Sebetulnya itu hal yang benar-benar manusiawi. Bahkan mungkin hampir semua orang pernah merasakannya, tak terkecuali diri saya sendiri yang beberapa waktu lalu sempat merasakannya. Seperti sedang janjian, beberapa teman seumuran saya waktu itu serempak mem-posting kesuksesannya masing-masing di media sosial. Ada yang berhasil diterima S2 di Harvard, ada yang baru rilis single album perdananya, ada yang sedang launching start-up nya sendiri, bahkan ada yang sukses jadi selebgram dan di endorse brand sana-sini.

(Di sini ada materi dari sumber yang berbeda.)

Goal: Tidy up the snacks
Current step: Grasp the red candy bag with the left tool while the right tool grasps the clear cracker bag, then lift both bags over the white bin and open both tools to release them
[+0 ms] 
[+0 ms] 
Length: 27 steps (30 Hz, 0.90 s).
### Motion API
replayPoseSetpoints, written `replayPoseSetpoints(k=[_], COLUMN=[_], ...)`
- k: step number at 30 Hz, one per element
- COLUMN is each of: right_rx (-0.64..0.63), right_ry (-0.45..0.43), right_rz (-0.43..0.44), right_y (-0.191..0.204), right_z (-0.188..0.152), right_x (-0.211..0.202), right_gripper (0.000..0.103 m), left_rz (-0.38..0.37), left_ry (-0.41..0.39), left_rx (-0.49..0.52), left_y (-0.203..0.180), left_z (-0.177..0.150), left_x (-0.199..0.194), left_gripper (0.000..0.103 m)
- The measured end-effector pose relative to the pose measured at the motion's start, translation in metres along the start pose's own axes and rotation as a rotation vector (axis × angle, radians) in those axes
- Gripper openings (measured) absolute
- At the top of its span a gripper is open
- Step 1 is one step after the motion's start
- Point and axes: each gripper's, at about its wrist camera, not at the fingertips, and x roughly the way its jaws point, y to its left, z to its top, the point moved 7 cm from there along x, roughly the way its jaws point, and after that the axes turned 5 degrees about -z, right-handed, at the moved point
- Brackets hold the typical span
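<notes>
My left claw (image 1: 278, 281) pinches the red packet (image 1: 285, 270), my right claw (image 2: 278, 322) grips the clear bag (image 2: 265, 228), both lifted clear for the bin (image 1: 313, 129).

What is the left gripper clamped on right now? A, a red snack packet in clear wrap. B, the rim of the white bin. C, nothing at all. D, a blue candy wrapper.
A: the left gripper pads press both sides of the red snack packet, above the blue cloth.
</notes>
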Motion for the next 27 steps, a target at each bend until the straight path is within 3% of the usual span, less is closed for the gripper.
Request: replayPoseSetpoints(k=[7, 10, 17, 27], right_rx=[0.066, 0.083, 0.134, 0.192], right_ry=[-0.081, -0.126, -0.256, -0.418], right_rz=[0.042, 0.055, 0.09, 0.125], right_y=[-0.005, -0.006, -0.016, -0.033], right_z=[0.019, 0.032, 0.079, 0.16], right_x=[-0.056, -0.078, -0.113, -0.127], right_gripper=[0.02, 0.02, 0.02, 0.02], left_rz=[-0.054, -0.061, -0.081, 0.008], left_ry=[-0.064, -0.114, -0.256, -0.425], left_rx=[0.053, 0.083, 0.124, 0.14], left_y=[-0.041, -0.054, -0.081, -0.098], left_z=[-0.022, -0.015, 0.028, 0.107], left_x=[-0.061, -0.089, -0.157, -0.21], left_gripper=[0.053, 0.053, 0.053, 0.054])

Mungkin karena dari taman kanak-kanak sampai kuliah semua orang punya pace yang sama, lalu setelah lulus dan selang beberapa tahun kerja, tiba-tiba sekarang jalur hidup teman-teman yang seumuran jadi beragam. Saya yang tadinya happy happy aja jadi berpikir, “Kok saya gini-gini aja ya, apa lagi yang harus saya lakukan?”. Sampai akhirnya waktu itu saya memutuskan untuk ambil S2. Nggak muluk-muluk untuk masuk ivy league, saya hanya berpikir masa masuk UI pakai jalur LPDP saja nggak bisa.
Ijin dari suami sudah saya kantongi, saya lanjut browsing sana sini, catat tanggal registrasi, nonton video-video di Youtube tentang cara menulis essai yang baik, follow akun Instagram UI dan LPDP, dll. Suatu hari, tiba-tiba saya tahu saya hamil anak pertama. Saya yang sangat suka anak kecil memang punya cita-cita menjadi seorang ibu sejak remaja.

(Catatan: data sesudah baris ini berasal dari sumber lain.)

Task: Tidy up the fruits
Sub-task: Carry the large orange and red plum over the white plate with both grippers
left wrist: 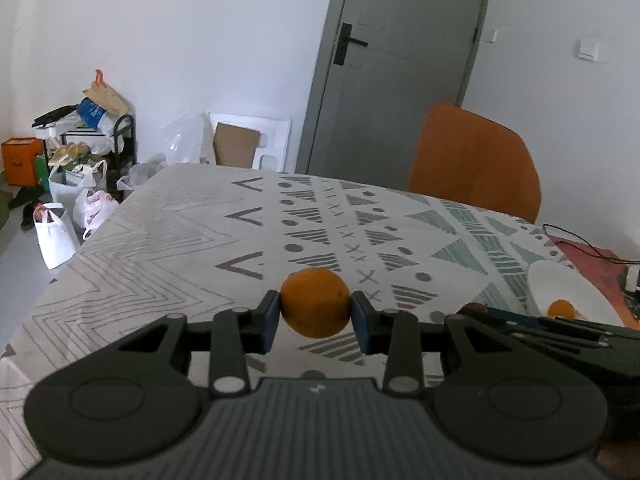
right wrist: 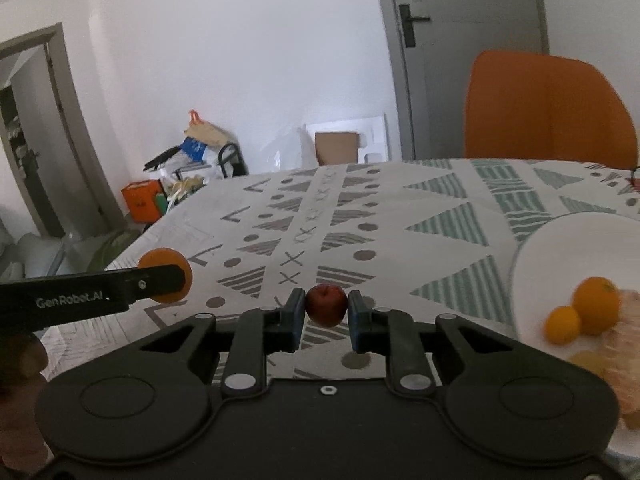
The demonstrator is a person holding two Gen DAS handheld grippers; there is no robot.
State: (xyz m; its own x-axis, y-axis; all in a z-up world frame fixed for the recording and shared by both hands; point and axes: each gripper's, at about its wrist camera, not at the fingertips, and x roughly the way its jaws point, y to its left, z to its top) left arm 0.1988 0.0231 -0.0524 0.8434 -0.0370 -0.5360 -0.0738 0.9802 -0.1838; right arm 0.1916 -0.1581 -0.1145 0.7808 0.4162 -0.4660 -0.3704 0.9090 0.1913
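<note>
My left gripper (left wrist: 315, 316) is shut on an orange (left wrist: 315, 302), held above the patterned tablecloth (left wrist: 160, 264). The same orange (right wrist: 166, 258) shows at the left of the right wrist view, partly behind the left gripper's finger. My right gripper (right wrist: 326, 314) is shut on a small dark red fruit (right wrist: 326, 305), lifted just over the cloth. A white plate (right wrist: 560, 248) at the right holds two oranges (right wrist: 596, 310), a smaller one (right wrist: 563, 325) and blurred pale fruit. In the left wrist view the plate (left wrist: 560, 284) lies at the right with one orange (left wrist: 562, 309) showing.
An orange chair (right wrist: 548, 108) stands at the table's far side before a grey door (left wrist: 396, 64). A black cable (left wrist: 580, 244) runs over a red mat at the far right. Bags and a cluttered rack (left wrist: 80, 152) sit on the floor left of the table.
</note>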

Saya jadi ingat, sejak sebelum menikah saya suka follow akun parenting dan beberapa mommygram dengan sejuta tips-tipsnya yang saya catat dan simpan, supaya bisa saya terapkan nanti ke anak saya. Setelah menikah, karena beberapa hal, saya dan suami memutuskan menunda untuk langsung punya anak. Keinginan tersebut sungguh nyata meskipun hanya didalam hati. Dan kini setelah hamil, saya merasa sangat excited dan amat bersyukur, sampai-sampai akhirnya semua rencana saya berubah. As simple as that, mission aborted.

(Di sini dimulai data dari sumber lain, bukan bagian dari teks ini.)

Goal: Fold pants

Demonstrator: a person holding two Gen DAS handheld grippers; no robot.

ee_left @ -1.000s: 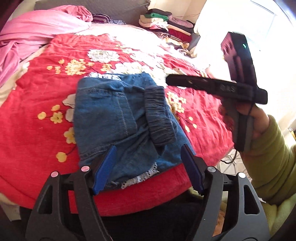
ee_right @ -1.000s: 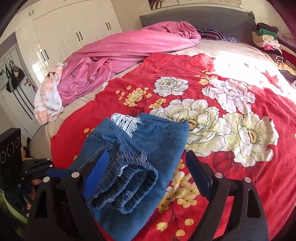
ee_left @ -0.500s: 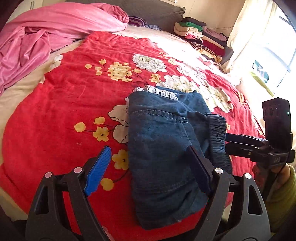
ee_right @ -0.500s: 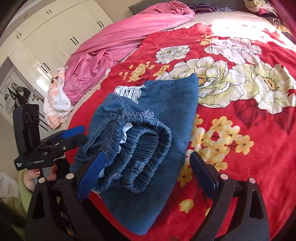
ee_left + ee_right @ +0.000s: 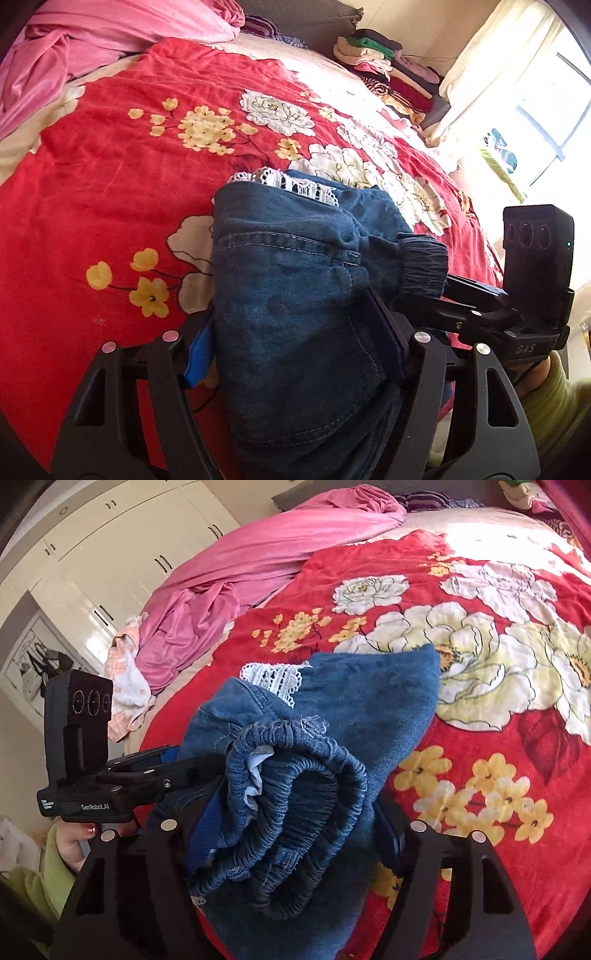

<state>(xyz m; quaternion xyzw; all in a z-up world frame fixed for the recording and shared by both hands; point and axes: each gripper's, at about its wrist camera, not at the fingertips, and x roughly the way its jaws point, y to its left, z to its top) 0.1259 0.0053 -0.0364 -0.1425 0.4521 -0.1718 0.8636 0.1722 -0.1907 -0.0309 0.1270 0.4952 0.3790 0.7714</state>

Saya sempat merasa cemas saat itu. Dibalik kebahagiaan yang saya rasakan, ada kekhawatiran bahwa masa produktif saya akan berakhir. Bahwa saya tidak akan menghasilkan achievement lagi. Beberapa waktu berlalu, beberapa buku yang saya baca, beberapa kelas prenatal yoga yang saya hadiri, dan beberapa orang-orang dan komunitas baru yang saya temui, akhirnya berhasil membuat saya bangun untuk melihat sisi lain dari masa depan saya, disaat setan bernama “comparison” itu muncul di pikiran.
Comparison is a contentment killer. Ibarat jalanan, saya percaya masing-masing dari kita sudah punya jalurnya sendiri-sendiri. Kalau sepeda masuk jalur busway, bisa terlindas. Kalau metromini masuk jalur busway, pasti susah untuk cari penumpang. Kalau Ferrari di jalur busway, jadinya nggak bisa dibawa kebut-kebutan. Atau malah ditilang.
Ketika saya berhasil melihat kehidupan dengan cara seperti itu, ternyata hidup terasa jauh lebih enteng. Saya yang tadinya insecure dengan diri sendiri dan jealous melihat kesuksesan orang lain, menjadi turut bahagia ketika melihat keberhasilan dan pencapaian yang orang lain alami. Terlebih lagi, saya jadi lebih bisa fokus dengan apa yang sedang saya jalani sekarang karena pencapaian orang tidak lagi mengganggu pikiran saya. Saya merasa lebih ‘content’.
Mungkin ada yang menyayangkan keputusan saya akan pendidikan lanjutan yang tidak jadi saya ambil. Tapi saya yakin, ini bukanlah suatu kegagalan, melainkan hanyalah penundaan untuk sesuatu yang saya yakin lebih besar nantinya. Untuk sekarang, saya akan berada di jalur saya. Kedepannya, kalau saya mau tancap gas, mungkin sesekali menarik rem, atau mau pindah ke jalan tol, saya yakin hal itu bisa terjadi.
Hope you find your lane and find contentment in cruising through it.